Start of RECORDS FOR THIS EXERCISE

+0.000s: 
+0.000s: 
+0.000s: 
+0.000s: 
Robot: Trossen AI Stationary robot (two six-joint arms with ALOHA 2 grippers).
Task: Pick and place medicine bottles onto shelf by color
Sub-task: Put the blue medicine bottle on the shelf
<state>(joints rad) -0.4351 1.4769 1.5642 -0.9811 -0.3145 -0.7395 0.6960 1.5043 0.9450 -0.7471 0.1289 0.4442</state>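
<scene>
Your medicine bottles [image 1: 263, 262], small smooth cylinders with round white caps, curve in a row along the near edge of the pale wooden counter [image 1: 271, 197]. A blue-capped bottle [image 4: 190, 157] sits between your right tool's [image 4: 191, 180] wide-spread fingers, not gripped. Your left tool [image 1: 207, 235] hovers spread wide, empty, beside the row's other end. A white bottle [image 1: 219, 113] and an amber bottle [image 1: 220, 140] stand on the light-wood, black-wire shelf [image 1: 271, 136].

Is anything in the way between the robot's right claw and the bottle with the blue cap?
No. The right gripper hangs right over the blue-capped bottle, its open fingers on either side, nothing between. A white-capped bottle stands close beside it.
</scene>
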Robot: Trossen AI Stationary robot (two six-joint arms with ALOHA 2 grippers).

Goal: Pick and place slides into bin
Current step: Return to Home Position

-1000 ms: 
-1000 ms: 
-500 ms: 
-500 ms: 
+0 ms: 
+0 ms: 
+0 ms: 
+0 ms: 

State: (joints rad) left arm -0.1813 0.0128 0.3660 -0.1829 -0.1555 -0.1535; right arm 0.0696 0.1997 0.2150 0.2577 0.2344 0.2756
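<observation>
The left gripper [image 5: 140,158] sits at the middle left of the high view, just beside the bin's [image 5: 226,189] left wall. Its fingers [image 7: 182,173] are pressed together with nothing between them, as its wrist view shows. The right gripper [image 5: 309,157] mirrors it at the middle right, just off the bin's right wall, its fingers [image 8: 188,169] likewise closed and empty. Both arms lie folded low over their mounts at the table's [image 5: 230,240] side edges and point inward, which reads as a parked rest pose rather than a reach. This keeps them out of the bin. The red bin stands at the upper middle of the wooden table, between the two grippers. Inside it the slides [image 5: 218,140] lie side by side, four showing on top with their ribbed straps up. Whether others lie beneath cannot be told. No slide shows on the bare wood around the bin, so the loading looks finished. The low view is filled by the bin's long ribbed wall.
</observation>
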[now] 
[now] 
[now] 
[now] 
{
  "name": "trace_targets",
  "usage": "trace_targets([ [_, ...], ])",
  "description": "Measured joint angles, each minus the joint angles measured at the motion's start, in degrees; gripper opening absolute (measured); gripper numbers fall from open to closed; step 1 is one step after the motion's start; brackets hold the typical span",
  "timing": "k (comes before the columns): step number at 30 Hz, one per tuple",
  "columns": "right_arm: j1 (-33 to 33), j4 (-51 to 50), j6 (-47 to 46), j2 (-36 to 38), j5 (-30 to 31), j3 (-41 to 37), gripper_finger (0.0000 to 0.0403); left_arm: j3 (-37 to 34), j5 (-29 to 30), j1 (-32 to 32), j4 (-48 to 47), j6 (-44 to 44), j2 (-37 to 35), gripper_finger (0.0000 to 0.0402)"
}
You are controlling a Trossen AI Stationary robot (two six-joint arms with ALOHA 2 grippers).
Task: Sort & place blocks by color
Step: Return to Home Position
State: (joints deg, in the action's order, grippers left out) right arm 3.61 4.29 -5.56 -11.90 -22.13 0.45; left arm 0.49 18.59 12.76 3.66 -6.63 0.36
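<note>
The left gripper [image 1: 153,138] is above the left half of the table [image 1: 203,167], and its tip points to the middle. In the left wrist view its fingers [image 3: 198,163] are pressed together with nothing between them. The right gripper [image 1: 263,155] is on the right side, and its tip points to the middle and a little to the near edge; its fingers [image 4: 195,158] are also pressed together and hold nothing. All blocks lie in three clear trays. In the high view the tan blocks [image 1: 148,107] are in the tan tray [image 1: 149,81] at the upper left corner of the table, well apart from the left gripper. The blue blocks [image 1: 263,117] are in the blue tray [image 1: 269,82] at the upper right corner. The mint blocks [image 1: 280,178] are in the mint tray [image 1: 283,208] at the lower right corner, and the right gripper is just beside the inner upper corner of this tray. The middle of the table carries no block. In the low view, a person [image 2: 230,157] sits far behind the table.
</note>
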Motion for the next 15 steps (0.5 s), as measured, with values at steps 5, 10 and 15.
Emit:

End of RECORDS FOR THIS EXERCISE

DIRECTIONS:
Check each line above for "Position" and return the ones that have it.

EXPECTED ANSWER:
Current step: Return to Home Position
Step: Return to Home Position

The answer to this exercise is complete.